Task objective - Only the lines that hold the word "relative" are wanted from this listing.

•••

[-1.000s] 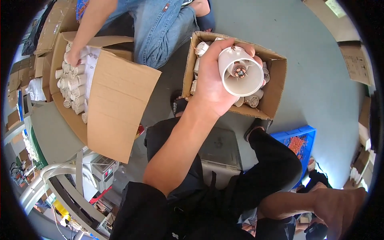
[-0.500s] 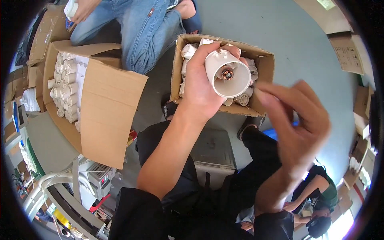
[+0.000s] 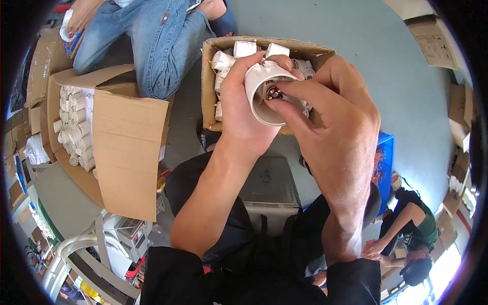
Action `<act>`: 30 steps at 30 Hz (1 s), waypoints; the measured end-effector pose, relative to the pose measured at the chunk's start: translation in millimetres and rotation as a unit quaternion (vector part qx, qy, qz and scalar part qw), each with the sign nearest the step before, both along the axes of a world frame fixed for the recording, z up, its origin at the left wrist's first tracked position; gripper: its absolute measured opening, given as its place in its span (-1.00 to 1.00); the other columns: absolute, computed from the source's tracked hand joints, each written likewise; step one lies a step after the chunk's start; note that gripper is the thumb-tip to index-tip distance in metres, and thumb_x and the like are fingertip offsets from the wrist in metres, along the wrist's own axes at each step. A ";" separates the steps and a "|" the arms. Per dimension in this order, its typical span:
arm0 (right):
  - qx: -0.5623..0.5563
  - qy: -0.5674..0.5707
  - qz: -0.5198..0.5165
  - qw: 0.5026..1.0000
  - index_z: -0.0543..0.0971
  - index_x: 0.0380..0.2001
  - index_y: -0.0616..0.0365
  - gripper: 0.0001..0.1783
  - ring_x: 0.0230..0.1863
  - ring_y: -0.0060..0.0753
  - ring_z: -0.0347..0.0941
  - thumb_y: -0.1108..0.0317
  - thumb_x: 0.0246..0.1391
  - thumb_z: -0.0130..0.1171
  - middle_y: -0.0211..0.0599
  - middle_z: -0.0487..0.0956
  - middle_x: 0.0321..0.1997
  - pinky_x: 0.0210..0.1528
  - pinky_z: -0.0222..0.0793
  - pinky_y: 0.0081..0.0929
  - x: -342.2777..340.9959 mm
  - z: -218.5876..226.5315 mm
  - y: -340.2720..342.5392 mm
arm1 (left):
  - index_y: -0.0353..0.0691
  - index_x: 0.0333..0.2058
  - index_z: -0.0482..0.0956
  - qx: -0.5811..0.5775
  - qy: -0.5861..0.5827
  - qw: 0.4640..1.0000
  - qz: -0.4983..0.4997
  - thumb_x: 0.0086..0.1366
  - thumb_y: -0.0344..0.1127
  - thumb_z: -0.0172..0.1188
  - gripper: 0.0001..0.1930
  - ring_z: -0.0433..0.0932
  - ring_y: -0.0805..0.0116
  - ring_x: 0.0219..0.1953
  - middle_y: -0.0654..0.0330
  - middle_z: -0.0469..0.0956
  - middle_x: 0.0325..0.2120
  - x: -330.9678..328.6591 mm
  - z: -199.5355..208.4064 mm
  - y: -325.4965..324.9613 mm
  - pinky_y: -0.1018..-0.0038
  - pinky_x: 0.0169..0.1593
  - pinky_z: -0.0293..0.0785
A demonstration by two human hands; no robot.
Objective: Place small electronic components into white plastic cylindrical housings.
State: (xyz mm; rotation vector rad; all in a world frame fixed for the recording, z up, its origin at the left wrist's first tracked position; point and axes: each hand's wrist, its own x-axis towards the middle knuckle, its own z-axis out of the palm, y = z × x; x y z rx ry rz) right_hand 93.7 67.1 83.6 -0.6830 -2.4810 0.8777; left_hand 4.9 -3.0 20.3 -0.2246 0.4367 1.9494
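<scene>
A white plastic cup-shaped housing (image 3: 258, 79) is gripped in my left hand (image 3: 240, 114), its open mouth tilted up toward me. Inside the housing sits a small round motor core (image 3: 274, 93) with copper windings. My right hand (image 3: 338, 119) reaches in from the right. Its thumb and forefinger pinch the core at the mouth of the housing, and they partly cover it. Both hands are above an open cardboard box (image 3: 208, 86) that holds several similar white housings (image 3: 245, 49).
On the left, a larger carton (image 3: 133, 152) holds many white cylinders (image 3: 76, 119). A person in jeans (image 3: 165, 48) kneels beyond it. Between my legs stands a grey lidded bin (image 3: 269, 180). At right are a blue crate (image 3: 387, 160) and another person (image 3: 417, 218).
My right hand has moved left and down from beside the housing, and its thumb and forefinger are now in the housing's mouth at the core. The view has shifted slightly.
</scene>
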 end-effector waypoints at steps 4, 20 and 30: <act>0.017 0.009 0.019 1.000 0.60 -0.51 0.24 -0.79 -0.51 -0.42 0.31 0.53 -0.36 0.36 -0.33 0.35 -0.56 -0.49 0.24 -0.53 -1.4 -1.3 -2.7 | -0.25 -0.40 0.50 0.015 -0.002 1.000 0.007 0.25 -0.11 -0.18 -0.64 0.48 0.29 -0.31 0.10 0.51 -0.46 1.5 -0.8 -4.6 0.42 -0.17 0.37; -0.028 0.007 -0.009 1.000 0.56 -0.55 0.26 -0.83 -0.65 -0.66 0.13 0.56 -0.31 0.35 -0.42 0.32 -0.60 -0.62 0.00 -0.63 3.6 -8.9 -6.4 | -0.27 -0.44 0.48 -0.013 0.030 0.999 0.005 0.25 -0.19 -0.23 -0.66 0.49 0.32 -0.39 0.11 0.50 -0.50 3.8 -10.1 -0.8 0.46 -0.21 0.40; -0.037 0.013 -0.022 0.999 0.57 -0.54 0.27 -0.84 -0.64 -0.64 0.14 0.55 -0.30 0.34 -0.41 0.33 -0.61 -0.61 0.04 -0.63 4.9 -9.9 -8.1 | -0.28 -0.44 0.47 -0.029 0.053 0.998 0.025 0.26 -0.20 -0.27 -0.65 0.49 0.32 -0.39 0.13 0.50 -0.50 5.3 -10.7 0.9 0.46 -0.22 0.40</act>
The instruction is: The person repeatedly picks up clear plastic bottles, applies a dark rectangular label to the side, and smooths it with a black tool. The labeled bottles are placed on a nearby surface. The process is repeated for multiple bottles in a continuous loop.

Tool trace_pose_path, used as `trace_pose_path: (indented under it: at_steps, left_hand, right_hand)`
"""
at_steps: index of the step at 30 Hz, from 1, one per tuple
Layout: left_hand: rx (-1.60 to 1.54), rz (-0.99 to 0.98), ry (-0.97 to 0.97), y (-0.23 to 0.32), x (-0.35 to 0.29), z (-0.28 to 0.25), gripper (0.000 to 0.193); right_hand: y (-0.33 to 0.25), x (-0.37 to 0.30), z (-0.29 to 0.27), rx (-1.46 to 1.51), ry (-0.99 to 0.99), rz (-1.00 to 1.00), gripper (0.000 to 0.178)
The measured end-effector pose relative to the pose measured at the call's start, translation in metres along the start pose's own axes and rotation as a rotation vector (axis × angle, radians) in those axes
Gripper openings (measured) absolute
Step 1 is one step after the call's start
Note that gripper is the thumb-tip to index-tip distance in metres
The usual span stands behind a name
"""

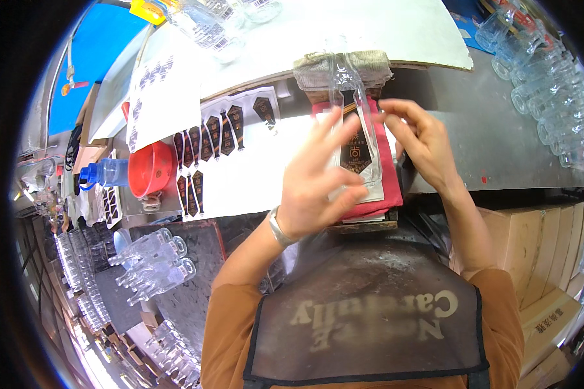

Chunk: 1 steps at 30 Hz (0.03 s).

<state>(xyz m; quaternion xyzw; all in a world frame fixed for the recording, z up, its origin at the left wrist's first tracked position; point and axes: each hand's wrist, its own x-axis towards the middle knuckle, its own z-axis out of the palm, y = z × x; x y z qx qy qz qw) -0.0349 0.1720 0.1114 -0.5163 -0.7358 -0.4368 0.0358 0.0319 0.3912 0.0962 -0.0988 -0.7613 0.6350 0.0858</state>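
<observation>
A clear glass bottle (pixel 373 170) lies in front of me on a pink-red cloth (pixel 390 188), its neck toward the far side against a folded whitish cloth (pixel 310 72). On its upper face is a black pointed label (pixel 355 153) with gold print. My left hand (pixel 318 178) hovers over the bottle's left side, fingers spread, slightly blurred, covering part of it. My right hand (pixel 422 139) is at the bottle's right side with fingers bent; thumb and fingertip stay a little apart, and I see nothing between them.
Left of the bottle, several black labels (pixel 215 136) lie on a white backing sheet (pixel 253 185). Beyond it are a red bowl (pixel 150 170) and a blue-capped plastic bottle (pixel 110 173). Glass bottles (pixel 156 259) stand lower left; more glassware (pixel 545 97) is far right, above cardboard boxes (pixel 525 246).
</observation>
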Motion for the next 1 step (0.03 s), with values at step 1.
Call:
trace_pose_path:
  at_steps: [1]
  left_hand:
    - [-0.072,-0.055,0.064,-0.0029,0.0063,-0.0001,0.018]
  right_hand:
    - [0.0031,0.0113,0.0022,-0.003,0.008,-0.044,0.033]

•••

Answer for this exercise -
Action `<act>`: 30 steps at 30 Hz (1 s), waypoints; the measured end-effector pose, relative to the pose measured at the chunk's start: translation in millimetres and rotation as a unit quaternion (vector part qx, qy, qz and scalar part qw), each with the sign nearest the step before, both along the axes of a world frame fixed for the recording, z up, its origin at the left wrist's first tracked position; gripper: its absolute measured opening, given as its place in its span (-1.00 to 1.00); the other columns: absolute, computed from the source's tracked hand joints, each written likewise; step one lies a step after the chunk's start; note that gripper is the thumb-tip to index-tip distance in metres, and thumb_x and the like are fingertip offsets from the wrist in metres, along the wrist's own axes at each step. A ";" separates the steps and a "|" the arms. Per dimension in this order, its typical span:
The measured end-effector pose relative to the pose measured at the call's start, translation in metres along the start pose's own axes and rotation as a rotation vector (axis × angle, radians) in those axes

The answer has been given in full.